RECORDED DATA Block Start

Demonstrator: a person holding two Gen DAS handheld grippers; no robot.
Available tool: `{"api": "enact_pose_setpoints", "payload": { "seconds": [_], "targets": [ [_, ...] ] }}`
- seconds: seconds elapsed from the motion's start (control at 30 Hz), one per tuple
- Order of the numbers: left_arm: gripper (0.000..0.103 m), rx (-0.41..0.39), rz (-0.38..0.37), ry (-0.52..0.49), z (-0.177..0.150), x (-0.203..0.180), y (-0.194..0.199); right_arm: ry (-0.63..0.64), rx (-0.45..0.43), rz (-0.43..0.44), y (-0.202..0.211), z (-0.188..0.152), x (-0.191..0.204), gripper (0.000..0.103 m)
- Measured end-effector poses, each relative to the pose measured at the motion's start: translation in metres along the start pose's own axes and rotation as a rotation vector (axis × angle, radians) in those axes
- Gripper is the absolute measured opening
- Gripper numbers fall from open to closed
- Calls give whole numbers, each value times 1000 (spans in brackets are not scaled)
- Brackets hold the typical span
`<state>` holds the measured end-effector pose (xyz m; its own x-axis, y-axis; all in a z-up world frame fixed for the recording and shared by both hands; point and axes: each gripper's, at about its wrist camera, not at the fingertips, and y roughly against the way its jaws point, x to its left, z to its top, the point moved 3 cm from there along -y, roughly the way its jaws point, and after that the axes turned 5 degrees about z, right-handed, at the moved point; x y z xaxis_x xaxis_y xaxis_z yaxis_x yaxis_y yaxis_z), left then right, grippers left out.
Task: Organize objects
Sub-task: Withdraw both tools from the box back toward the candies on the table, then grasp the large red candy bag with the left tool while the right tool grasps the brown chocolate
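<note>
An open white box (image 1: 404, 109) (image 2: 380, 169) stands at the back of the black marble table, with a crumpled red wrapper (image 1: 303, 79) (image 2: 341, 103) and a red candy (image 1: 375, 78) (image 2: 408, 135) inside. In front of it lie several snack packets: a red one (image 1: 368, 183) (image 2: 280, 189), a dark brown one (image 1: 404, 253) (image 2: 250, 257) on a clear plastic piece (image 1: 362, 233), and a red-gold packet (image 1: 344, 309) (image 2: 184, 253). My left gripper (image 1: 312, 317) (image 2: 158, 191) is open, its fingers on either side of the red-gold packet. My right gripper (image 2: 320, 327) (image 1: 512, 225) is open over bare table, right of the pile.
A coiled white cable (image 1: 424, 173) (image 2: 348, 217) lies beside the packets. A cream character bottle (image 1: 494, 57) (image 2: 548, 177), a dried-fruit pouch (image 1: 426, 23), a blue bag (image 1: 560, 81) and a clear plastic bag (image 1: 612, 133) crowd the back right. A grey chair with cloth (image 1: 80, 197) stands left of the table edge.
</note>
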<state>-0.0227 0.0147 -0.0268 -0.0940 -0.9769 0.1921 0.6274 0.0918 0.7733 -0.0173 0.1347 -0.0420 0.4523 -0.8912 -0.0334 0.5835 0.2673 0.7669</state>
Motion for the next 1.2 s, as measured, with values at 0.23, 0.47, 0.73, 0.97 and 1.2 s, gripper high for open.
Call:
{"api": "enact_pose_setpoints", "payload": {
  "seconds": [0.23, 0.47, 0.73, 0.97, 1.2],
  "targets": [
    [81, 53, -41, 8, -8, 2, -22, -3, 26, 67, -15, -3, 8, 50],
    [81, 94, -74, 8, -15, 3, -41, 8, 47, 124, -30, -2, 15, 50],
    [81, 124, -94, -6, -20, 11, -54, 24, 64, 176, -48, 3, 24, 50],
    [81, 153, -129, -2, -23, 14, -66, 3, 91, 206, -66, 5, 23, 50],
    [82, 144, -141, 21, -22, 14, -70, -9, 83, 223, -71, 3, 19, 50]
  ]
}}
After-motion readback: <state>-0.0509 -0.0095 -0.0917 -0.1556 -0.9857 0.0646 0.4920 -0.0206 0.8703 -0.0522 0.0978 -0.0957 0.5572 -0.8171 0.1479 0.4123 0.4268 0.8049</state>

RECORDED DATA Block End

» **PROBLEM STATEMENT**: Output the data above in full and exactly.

» **FINISHED EXERCISE**:
Demonstrator: a person holding two Gen DAS handheld grippers; no robot.
Available tool: `{"api": "enact_pose_setpoints", "payload": { "seconds": [_], "targets": [ [_, ...] ] }}`
- seconds: seconds elapsed from the motion's start (control at 30 Hz), one per tuple
- Order of the numbers: left_arm: gripper (0.000..0.103 m), rx (-0.41..0.39), rz (-0.38..0.37), ry (-0.52..0.49), z (-0.177..0.150), x (-0.203..0.180), y (-0.194..0.199); right_arm: ry (-0.63..0.64), rx (-0.45..0.43), rz (-0.43..0.44), y (-0.202..0.211), z (-0.188..0.152), x (-0.191..0.204), gripper (0.000..0.103 m)
- Measured end-effector poses, each relative to the pose measured at the motion's start: translation in metres along the start pose's own axes and rotation as a rotation vector (axis × angle, radians) in those axes
- Gripper is the absolute measured opening
- Gripper numbers fall from open to closed
- Calls give whole numbers, each value times 1000 (spans in brackets are not scaled)
- Brackets hold the typical span
`<state>` holds the measured end-effector pose (xyz m; its own x-axis, y-axis; all in a z-up world frame fixed for the recording and shared by both hands; point and axes: each gripper's, at about its wrist camera, not at the fingertips, and y roughly against the way its jaws point, x to its left, z to its top, the point moved 3 cm from there along -y, roughly the way its jaws point, and after that the axes turned 5 degrees about z, right-handed, at the moved point; x y z xaxis_x xaxis_y xaxis_z yaxis_x yaxis_y yaxis_z), left then right, grippers left out.
Task: Organize objects
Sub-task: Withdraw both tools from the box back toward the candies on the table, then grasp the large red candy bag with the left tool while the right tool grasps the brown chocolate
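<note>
An open white box (image 1: 404, 109) (image 2: 380, 169) stands at the back of the black marble table, with a crumpled red wrapper (image 1: 303, 79) (image 2: 341, 103) and a red candy (image 1: 375, 78) (image 2: 408, 135) inside. In front of it lie several snack packets: a red one (image 1: 368, 183) (image 2: 280, 189), a dark brown one (image 1: 404, 253) (image 2: 250, 257) on a clear plastic piece (image 1: 362, 233), and a red-gold packet (image 1: 344, 309) (image 2: 184, 253). My left gripper (image 1: 312, 317) (image 2: 158, 191) is open, its fingers on either side of the red-gold packet. My right gripper (image 2: 320, 327) (image 1: 512, 225) is open over bare table, right of the pile.
A coiled white cable (image 1: 424, 173) (image 2: 348, 217) lies beside the packets. A cream character bottle (image 1: 494, 57) (image 2: 548, 177), a dried-fruit pouch (image 1: 426, 23), a blue bag (image 1: 560, 81) and a clear plastic bag (image 1: 612, 133) crowd the back right. A grey chair with cloth (image 1: 80, 197) stands left of the table edge.
</note>
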<state>-0.0227 0.0147 -0.0268 -0.0940 -0.9769 0.1921 0.6274 0.0918 0.7733 -0.0173 0.1347 -0.0420 0.4523 -0.8912 -0.0334 0.5835 0.2673 0.7669</state>
Motion for the next 1.2 s, as measured, with values at 0.23, 0.47, 0.73, 0.97 and 1.2 s, gripper high for open.
Call:
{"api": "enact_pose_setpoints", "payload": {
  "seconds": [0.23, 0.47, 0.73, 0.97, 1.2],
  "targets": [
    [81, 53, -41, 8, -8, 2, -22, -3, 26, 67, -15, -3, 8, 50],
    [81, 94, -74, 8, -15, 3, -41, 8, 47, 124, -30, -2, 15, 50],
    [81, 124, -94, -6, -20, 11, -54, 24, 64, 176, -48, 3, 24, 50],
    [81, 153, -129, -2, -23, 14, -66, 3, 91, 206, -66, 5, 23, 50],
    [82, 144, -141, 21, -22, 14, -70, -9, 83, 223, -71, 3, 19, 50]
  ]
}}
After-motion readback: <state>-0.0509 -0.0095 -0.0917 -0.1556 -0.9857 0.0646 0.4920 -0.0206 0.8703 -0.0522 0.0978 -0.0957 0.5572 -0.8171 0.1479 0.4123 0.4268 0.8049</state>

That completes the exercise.